Work required:
Output only an exact transcription of the line containing "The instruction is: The" and all lines that follow it in the data below.

== Data excerpt ==

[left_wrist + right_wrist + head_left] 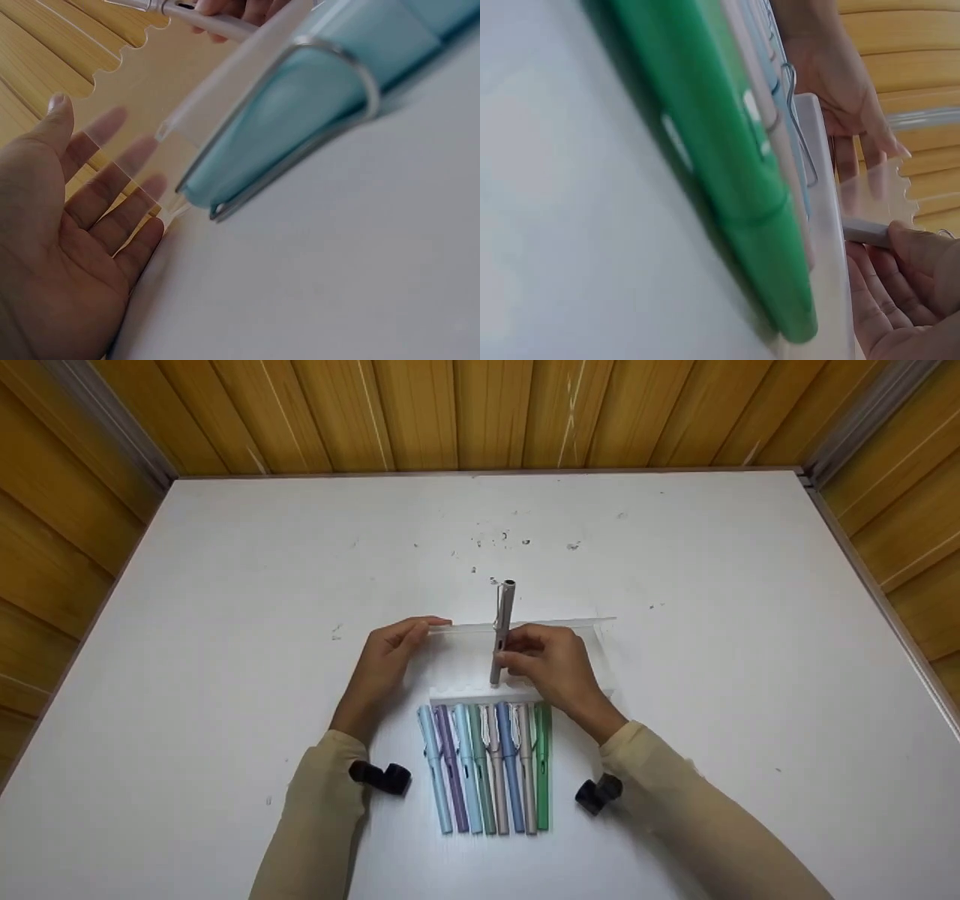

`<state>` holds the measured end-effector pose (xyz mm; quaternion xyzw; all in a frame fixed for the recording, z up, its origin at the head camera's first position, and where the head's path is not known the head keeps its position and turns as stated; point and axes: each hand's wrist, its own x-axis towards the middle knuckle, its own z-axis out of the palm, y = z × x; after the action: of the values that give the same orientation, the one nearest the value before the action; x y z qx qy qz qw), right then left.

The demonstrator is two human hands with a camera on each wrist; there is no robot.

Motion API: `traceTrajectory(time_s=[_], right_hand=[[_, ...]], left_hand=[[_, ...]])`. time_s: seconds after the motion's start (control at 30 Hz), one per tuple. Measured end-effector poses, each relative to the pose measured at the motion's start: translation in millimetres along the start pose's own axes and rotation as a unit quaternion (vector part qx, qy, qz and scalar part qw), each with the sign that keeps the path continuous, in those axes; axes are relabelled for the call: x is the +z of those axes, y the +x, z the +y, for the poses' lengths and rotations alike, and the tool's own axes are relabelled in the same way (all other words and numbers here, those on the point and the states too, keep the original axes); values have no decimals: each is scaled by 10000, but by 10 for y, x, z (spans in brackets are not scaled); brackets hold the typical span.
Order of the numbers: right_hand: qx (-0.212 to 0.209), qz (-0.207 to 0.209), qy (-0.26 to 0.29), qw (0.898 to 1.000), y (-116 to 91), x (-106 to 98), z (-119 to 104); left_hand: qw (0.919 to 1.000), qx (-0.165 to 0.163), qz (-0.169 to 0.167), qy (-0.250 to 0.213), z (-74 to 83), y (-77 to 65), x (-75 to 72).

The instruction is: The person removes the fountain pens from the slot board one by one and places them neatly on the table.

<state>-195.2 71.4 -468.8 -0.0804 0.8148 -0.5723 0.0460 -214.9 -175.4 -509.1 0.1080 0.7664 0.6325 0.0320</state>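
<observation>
My right hand (551, 660) pinches a grey fountain pen (505, 604) between thumb and fingers. The capped end with its clip points up, over a clear plastic pen stand (461, 660). At the stand's left end is my left hand (382, 660); its fingers (112, 195) extend loosely behind the see-through notched panel, the thumb lying near the panel's edge. Just in front of the stand, several capped pens lie side by side: light blue (435, 769), purple (451, 769), grey-green, beige, blue and, at the right end, green (542, 769).
The white table (225, 585) carries small dark marks toward its back. Yellow wood-look panels (420, 416) enclose the back and sides. Black wrist cameras (382, 778) sit on both sleeves, close to the row of pens.
</observation>
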Motion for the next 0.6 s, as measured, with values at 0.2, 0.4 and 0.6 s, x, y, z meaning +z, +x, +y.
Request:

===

Answer below:
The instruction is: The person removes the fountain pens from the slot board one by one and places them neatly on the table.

<state>-195.2 71.4 -468.8 -0.0804 0.8148 -0.5723 0.0460 -214.9 -175.4 -509.1 0.1080 0.7664 0.6325 0.0320</state>
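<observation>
My right hand (551, 660) pinches a grey fountain pen (505, 604) between thumb and fingers. The capped end with its clip points up, over a clear plastic pen stand (461, 660). At the stand's left end is my left hand (382, 660); its fingers (112, 195) extend loosely behind the see-through notched panel, the thumb lying near the panel's edge. Just in front of the stand, several capped pens lie side by side: light blue (435, 769), purple (451, 769), grey-green, beige, blue and, at the right end, green (542, 769).
The white table (225, 585) carries small dark marks toward its back. Yellow wood-look panels (420, 416) enclose the back and sides. Black wrist cameras (382, 778) sit on both sleeves, close to the row of pens.
</observation>
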Motion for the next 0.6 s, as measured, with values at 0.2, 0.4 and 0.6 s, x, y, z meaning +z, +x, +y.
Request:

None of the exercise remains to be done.